В ее голосе слышалась укоризненная нотка. Ее обидело, что ее сын решил отпраздновать свой сорокалетний юбилей без нее, что он со своей женой уединился в какой-то забытой богом глуши… И вот что из этого получилось. Снежная катастрофа и ничего, кроме неприятностей.
— Я множество раз пыталась тебе дозвониться. Ужасно беспокоилась.
— Линия была повреждена, — сказал Ральф.
Он спрашивал себя, почему голос матери всегда так утомляет его. Возможно, дело в ее постоянном брюзжании.
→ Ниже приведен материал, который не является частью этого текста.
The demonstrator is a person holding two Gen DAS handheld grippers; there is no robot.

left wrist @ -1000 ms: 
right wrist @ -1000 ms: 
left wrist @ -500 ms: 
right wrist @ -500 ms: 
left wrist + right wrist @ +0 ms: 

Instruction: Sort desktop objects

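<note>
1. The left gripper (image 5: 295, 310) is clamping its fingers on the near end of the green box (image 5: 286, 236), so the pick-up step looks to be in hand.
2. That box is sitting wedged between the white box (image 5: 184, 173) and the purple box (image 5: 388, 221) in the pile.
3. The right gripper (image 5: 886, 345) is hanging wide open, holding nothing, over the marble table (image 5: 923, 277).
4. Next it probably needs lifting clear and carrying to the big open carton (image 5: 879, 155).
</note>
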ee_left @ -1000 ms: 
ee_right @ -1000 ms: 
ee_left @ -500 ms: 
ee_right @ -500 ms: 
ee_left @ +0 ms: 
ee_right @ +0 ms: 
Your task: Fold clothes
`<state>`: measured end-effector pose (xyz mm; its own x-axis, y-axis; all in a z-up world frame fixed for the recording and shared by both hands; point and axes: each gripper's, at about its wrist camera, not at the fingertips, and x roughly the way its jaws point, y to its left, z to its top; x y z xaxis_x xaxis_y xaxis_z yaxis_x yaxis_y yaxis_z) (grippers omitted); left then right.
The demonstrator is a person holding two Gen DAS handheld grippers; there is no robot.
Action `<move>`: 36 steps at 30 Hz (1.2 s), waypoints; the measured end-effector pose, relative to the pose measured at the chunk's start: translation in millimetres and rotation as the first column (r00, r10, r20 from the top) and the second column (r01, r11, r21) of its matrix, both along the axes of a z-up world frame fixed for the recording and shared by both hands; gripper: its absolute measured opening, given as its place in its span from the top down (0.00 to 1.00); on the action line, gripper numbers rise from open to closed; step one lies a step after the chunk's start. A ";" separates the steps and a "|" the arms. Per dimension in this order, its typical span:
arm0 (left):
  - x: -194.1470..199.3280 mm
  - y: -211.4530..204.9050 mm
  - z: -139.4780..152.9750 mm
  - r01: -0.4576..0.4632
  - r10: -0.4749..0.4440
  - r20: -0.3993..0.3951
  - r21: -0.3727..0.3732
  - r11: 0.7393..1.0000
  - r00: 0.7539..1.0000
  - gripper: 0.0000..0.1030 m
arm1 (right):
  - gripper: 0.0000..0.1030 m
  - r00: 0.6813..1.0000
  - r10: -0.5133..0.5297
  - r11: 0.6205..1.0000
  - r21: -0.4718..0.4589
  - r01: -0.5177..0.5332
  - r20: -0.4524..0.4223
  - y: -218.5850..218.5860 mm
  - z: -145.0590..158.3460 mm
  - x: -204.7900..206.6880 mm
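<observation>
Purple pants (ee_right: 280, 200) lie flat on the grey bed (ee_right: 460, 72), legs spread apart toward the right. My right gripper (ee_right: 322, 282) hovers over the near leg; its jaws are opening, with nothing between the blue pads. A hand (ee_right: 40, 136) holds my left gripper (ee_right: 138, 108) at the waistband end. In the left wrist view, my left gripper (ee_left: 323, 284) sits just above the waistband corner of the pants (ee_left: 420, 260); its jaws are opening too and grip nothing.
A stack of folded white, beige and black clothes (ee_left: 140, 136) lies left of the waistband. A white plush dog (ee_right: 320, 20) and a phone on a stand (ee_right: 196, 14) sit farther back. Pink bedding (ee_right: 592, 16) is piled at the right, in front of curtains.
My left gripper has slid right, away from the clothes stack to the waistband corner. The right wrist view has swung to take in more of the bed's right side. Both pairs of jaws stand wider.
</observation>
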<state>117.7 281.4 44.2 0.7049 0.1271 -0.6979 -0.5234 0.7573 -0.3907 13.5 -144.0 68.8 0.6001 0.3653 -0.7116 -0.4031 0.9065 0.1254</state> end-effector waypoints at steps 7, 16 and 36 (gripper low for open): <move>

Ральф никогда не пытался объяснить себе эту связь, но сейчас неожиданно понял, что уже несколько лет выслушивает ее бесконечные упреки с огромным трудом.
— Телефон заработал всего несколько часов назад, — сказал он.
— Что же помешало тебе сразу позвонить и успокоить меня? — причитала мать, то и дело вздыхая.
У Ральфа уже было наготове замечание, что в собственный день рождения не принято звонить людям, чтобы получить соответствующие поздравления, но он оставил эту мысль. Мать была права; в данных обстоятельствах следовало бы ей позвонить. И хотя это вообще не пришло ему в голову, он, разумеется, не мог это сказать. Она бы выражала свое недовольство бесконечно.
— Через Союз международного туризма в Йорке я узнала, что телефоны не функционируют во многих местах, — сказала мать, — и там мне тоже сказали, чтобы я не волновалась. Ситуация скоро наладится.
Как бы то ни было, но Ральф все-таки считал заботу матери трогательной. Он знал, что она почти не говорит по-английски, а если сталкивалась с каким-нибудь англичанином или американцем, даже простое good morning давалось ей с трудом и она смущалась. Он мог себе представить, как мучилась она, расспрашивая незнакомого человека по телефону о непогоде и связанных с этим повреждениях. Но, поскольку речь шла о сыне, ее единственном ребенке, она раздобыла бы любую необходимую ей информацию даже на китайском языке.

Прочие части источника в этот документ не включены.